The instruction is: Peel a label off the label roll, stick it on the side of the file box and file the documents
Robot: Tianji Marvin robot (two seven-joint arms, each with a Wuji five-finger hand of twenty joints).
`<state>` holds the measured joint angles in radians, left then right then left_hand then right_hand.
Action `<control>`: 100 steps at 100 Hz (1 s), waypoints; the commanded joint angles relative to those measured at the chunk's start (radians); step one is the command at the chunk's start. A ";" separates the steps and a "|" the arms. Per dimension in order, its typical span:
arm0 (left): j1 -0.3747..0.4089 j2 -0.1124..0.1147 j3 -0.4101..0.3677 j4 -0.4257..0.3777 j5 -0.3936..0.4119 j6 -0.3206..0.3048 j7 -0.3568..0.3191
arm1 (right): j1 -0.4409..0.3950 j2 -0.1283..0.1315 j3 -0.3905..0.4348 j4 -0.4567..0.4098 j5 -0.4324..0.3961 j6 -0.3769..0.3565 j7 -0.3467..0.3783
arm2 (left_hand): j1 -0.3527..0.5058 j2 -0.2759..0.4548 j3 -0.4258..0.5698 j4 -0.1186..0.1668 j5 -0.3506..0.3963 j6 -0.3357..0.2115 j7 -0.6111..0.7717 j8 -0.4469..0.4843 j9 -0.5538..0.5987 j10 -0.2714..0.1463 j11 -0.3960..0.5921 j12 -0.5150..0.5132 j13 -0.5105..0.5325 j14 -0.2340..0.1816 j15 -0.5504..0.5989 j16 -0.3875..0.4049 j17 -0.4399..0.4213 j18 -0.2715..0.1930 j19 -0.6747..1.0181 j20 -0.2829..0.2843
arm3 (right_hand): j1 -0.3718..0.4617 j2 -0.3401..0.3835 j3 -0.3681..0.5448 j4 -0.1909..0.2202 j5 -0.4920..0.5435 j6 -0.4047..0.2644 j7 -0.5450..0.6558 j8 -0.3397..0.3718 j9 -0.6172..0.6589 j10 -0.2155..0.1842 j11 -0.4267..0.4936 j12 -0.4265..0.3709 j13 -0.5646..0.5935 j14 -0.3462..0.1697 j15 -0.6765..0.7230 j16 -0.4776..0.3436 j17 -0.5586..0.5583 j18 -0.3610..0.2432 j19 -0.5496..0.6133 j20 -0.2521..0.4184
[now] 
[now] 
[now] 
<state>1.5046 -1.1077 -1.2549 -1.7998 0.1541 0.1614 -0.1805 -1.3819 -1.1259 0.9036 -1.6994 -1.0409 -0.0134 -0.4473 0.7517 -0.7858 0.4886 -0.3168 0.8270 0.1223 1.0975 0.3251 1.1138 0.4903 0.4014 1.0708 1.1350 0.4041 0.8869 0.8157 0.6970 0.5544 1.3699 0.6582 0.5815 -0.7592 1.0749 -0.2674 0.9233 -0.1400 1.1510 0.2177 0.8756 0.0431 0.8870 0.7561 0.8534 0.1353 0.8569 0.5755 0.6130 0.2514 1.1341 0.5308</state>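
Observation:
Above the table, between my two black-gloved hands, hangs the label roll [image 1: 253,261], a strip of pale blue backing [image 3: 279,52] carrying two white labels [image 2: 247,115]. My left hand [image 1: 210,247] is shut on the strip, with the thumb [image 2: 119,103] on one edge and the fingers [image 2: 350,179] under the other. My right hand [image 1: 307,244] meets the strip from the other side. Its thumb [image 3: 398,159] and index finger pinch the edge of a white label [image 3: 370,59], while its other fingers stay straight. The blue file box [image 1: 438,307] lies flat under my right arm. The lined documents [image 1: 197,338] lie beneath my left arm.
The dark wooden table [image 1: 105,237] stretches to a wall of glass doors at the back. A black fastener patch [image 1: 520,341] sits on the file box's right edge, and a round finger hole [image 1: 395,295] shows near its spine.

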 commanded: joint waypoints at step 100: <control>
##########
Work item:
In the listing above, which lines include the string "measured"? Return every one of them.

Answer to this exercise:
`<state>` holds the measured joint angles in radians, left then right then left_hand then right_hand.
Action `<control>`: 100 steps at 100 Hz (1 s), waypoints; the commanded joint angles relative to those measured at the chunk's start (radians); step one is the command at the chunk's start. A ";" separates the steps and a "|" the arms. Per dimension in order, its typical span:

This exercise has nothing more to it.